Thursday, July 08, 2004

Ouch

I've been on vacation... I apologize to my readers (both of you) for the lack of writing. :)

Here's something that really made me pause recently. I returned home from vacation and read a story about a local youth who was killed in an accident-- he'd fallen off of a roof. The article gave some details, and included a statement about alcohol being involved. I read it with one eye open, as I tried to start my day. My first response (and this is painful to admit) was "yeah, no kidding... people do stupid things when drunk." That was the sum of my response.

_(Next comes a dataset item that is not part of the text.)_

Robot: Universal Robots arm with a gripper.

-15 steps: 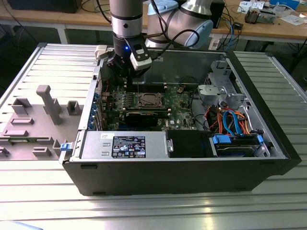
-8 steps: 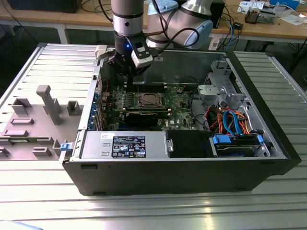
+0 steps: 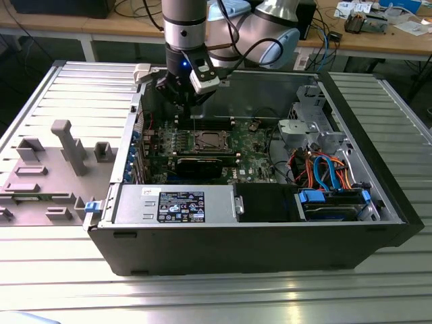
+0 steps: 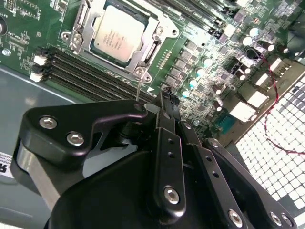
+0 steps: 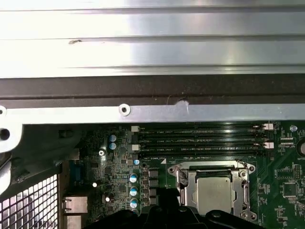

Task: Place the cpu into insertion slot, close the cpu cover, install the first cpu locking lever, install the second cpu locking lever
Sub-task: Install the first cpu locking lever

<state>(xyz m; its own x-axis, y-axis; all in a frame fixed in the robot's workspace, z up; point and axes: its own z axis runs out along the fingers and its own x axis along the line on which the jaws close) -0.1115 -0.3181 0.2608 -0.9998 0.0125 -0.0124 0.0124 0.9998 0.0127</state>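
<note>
In the exterior view, the black gripper (image 3: 181,101) is hanging inside the open black computer case (image 3: 202,243), just above the green motherboard (image 3: 263,165). Its jaws are sitting closed together, gripping nothing. The silver-grey square cpu (image 4: 117,32) is lying in the silvery-rimmed insertion slot (image 4: 141,71), with the thin silvery cpu cover (image 4: 157,29) framing it.

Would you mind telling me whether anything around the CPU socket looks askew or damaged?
Nothing stands out: the cpu lies flat and square within the cpu cover, whose frame is down around it, with no visible damage.
</note>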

I spent perhaps 15 seconds reading the story, and then moved on.

I found out later in the day that this was the son of a colleague (the colleague's name is Jack)-- I hadn't recognized his son's name. I didn't know his son, but my colleague and his wife are unbelievably kind people, quality human beings, the sort of people you'd just want to be around. I went to the visitation today, and there was Jack. I hugged him, asked him how he was holding up. He said "o.k., sort of like a roller coaster, I have good moments and bad moments." Then he reached out to me, looked me in the eye and said "Go home and hug your children." And he started weeping, and virtually crumbling in my arms.

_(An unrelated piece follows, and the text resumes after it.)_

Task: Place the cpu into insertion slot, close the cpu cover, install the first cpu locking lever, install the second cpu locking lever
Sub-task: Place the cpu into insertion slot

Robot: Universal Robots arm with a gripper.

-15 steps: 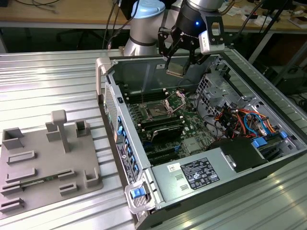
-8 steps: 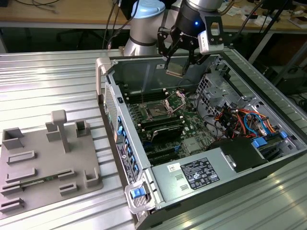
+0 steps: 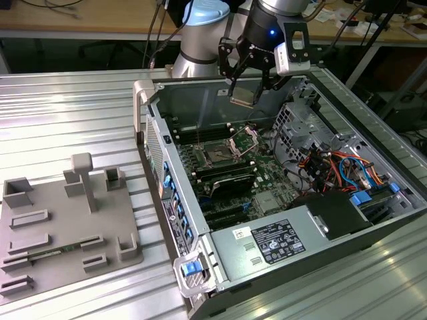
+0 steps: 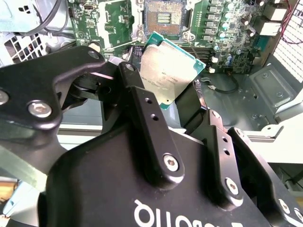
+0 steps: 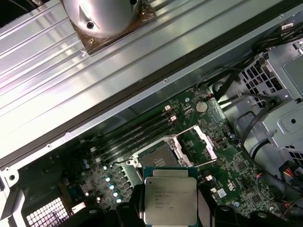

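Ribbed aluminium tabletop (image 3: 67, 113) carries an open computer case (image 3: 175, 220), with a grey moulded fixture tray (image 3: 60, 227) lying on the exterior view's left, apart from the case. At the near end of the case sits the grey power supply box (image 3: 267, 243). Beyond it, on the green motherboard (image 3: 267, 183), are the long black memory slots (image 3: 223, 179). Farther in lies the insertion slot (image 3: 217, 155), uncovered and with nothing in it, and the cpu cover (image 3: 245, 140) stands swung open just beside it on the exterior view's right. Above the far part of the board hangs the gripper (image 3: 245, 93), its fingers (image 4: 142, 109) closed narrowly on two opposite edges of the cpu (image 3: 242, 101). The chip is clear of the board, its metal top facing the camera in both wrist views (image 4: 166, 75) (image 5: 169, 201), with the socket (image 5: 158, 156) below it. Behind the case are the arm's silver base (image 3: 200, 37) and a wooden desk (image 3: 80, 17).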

Needless to say, I was as moved by this as I could possibly be. I cried, as I thought about what it must be like to have to bury one's own child. Contrast that with my initial callous, righteous response when I initially read about his son's death in the paper. I'm ashamed to even think about that initial response. How can I do that? How have I become so callous about the lives of others? What if I'd NOT known his father? I don't know whether God places these things in front of us as some sort of lesson or not, but I took it that way. Lesson learned.